Plastic waste: the inaudible warning bell

Nov 8, 2022

The earth will continue to rotate. But it will churn out the living species, leaving the existing species and human establishments as fossils for the next line of species. The toxic synthetic waste that we dump daily will roll deeply down into the soil to make the future fossils. Plastic waste may only be one of the accidental contributors to the imminent species-churning process through a clean-up of the earth if we continue to neglect all the warning bells.

Every day, a fraction of the toxic waste polymer enters the human body. Somehow, we cannot stop taking in synthetic polymers as we live in the plastic era, which we consider a low-cost substitute for heavy-weighing metals like steel and aluminium. Plastics contributed their share to making our modern life more luxurious and stylish, of course with inexplicably more dangerous consequences. We need everything packed in grant style and hygienic. Modern enterprises have set packaging norms for their vendors to follow. Plastics have become our first choice as we do not want ugly packaging. Now they have become unavoidable in the flourishing packaged food industry.

The low-cost plastic packaging material is a cost-saver for them with an aesthetic advantage. The rapid growth in the urban economy and the consequent lifestyle changes trigger the demand for packaged foods. Set aside the industry and luxurious lifestyle, plastics have become unavoidably omnipresent across the land, including forests, rivers, and ocean beds. We can’t find a spot around us where there are no plastics. Animals and fish consume plastic particles without knowing the toxicity of the synthetic polymer. That eventually enters into humans to cause cancer and other life-threatening diseases.
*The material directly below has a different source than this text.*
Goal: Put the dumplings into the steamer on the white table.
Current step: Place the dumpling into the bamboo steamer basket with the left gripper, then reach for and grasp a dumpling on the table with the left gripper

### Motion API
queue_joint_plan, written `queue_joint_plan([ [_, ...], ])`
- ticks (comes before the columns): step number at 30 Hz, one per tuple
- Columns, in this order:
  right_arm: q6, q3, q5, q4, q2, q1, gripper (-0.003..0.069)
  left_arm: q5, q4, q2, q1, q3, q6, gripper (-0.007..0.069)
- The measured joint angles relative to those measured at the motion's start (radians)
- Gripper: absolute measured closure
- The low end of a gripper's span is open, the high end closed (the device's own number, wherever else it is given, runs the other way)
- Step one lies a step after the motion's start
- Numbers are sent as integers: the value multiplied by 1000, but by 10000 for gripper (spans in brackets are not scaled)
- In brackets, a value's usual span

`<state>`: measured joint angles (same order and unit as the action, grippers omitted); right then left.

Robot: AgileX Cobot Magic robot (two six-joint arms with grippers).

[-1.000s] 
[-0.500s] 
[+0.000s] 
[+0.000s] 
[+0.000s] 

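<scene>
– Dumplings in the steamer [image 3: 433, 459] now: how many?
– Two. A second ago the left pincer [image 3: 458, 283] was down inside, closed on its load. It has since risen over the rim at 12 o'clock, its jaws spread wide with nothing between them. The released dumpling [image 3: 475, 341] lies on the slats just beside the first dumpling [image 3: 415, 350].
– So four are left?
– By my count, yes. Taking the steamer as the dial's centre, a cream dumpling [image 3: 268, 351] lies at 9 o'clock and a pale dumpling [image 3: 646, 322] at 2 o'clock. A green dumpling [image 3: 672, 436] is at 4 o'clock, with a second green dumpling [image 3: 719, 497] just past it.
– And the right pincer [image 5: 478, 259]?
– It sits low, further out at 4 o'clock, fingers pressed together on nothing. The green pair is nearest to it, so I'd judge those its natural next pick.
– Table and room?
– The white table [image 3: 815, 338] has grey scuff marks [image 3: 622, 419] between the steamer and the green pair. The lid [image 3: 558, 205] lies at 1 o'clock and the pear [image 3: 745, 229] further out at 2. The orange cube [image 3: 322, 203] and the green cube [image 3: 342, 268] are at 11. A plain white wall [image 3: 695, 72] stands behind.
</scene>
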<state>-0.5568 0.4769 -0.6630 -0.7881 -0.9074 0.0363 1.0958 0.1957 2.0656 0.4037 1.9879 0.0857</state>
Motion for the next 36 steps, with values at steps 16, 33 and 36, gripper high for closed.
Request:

One may naturally ask how the plastic waste dumped by us enters our bodies. The answer lies in the food we eat. The waste we regularly throw out mixes with the soil and water to pollute the environment. So many chemicals, plastics, and other hazardous substances enter the soil through landfills to emit carbon dioxide and methane into the atmosphere. Trees and plants which we grow for our food absorb them. Domestic animals like cows, pigs, and livestock somehow consume plastic materials.

The micro particles of plastic mix with the drinking water and the sea to affect marine life in many ways. Eventually, they come to us in the form of delicious foods. Plastic waste dumping has already threatened wildlife. A cup of coffee a day alone generates an average 20-gram plastic waste in multiple ways. Globally, such waste accounts for thousands of tonnes. Studies say we consume plastic equivalent to a credit card size every week.

Despite our knowledge of it, we cannot do away with the use of plastics in our daily life. The more we consume, the more waste we pile up. Millions of tonnes of plastic gush out of big and small factories every day. More or less the same volume of waste also gushes out into the streets to jam the drainage and fill the sprawling dump yards. The rising debris burdens the earth.

In the long run, it would adversely affect our living ecosystem, far more dangerously with an ecological imbalance than we worry about now. Nature creates no waste on earth as it recycles everything to support the living system. But we process every available natural resource to produce synthetic materials and carbon. All research and studies are on the upper side of the hand. But we overlook the dangerous volume of waste we dump on the earth each day.

One day, the earth will clean up everything to make all our establishments the fossils for the next line of species, similar to the fossils that have made up our mineral resources. In the cleanup, humans will vanish from the earth. The waste we dump may only be accidental and too late to regret. Waste is universal, seemingly ready to roll deeply into the soil. Whatever you give, comes back to you, is an abiding adage. Let us remember it.